La reciente protesta del fútbol de ascenso, que paró dos semanas a la B Nacional y durante una fecha al resto de las categorías, incluyendo al Federal A, puso de relieve la necesidad de solucionar problemas evidentes en los ingresos de los clubes, que terminaron justificando el reclamo.
La asignatura pendiente, para todo el mundo del fútbol, sigue siendo la violencia.
La poca concurrencia a los estadios en donde se juega la Primera B, la C y la D pone en evidencia a los organizadores e instala un interrogante: ¿A quién le sirve un fútbol de ascenso al que la gente no concurre, que vende entre 100 y 300 entradas por partido, y que debe lidiar con la violencia fecha tras fecha?
La prohibición de concurrir a los estadios para el público visitante no fue una solución en el ascenso. Fue apenas una aspirina para una enfermedad compleja: las peleas se dan entre las dos o tres facciones que cada hinchada tiene, por más pequeña que sea, y muchas veces esas peleas son a los tiros.

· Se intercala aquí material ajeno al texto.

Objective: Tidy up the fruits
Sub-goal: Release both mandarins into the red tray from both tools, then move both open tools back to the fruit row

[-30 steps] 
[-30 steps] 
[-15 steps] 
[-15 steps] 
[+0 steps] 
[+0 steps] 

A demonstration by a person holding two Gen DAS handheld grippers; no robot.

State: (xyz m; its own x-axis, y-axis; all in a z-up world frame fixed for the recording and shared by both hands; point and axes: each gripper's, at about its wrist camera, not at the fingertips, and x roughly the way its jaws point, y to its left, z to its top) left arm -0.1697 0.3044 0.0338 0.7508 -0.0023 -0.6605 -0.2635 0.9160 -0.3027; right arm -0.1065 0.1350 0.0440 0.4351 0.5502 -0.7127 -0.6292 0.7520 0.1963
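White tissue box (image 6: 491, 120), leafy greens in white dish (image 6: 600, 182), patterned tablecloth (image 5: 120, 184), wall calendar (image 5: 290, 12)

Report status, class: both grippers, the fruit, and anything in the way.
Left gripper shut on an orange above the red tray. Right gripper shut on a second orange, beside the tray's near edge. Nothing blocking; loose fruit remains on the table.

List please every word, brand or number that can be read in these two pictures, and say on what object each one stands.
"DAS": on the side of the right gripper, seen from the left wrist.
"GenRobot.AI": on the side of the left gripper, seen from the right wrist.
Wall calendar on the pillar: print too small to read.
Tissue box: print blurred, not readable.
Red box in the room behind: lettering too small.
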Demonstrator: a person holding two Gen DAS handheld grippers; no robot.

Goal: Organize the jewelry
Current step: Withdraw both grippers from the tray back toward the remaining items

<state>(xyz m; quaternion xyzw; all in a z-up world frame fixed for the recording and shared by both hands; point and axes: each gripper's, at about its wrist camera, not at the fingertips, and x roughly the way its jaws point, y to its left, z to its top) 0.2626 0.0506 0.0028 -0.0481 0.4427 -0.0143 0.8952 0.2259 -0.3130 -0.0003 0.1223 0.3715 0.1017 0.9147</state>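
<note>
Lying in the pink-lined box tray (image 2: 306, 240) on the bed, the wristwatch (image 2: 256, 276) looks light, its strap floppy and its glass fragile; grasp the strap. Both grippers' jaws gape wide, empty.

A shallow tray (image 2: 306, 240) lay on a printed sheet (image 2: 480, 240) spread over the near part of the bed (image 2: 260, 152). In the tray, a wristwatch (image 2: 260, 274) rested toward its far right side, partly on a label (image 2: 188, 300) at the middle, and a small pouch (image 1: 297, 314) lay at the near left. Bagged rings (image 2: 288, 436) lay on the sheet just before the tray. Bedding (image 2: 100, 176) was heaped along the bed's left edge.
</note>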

Otras veces, los barras que coparon la conducción de los clubes atacan a las delegaciones visitantes autorizadas, que no superan nunca las 50 personas y las más de las veces no llegan ni a la mitad.
De tan incomprensible, la situación se convierte en absurda. Son tan pocos en esas pequeñas tribunas que cuesta creer que los dirigentes y la policía -que cobra mucho por ofrecer “seguridad”- no puedan evitar el festival de tropelías que está a la vista.
¿Qué quieren las barras, qué piden, qué logran con esa violencia?, son las preguntas habituales sobre el tema.
Simple: piden lo mismo, pero a otra escala, que las barras de los grandes. Dinero, ropa deportiva, pelotas y un pedacito miserable de poder en esos breves minutos de sentirse importantes. Cuando sus equipos ganan algo valioso, invaden el campo de juego y roban todo lo que pueden. A sus jugadores y a los rivales sí los alcanzan. Y cuando pierden seguido, entran a los vestuarios y les roban también a sus propios futbolistas “pa' que se pongan las pilas”.
Hace exactamente un mes atrás, un club del ascenso que representa ese amor al barrio y esa pertenencia e identidad que emocionan, como todos los clubes para sus hinchas, festejaba su centenario.
La barriada de Dock Sud se vistió de fiesta para la ocasión, sus socios e hinchas fervientes realizaron a pulmón una cena en donde cada brindis recordaba una proeza, un ascenso, una atajada o un gol que evitó un descenso.
Al día siguiente, una caravana recorrió ese barrio de Avellaneda luciendo orgullosa el auriazul de sus colores. El punto final era el Estadio de los Inmigrantes, allí donde se canta por los “Inundados”.
La dirigencia abrió las puertas del campo de juego para que los hinchas caminaran por el verde césped de tantas tardes de amor, alegrías y tristezas. Y en ese mismo pasto sonaron los tiros. Las tres facciones de la barra se enfrentaron mientras el hincha genuino huía despavorido: Seis heridos de bala, dos de cada banda, fueron atendidos en hospitales de la zona.
¿Qué presupuesto aumentado puede solucionar estas acciones de barbarie? ¿Cuántas familias querrán volver a las canchas del ascenso con esta realidad? La pasión barrial que forjó hermosas historias futboleras cayó en manos de delincuentes y marginales que tomaron los clubes por asalto.
La postal del no festejo de Dock Sud desparrama sal sobre las heridas de un fútbol que no soporta más violencia.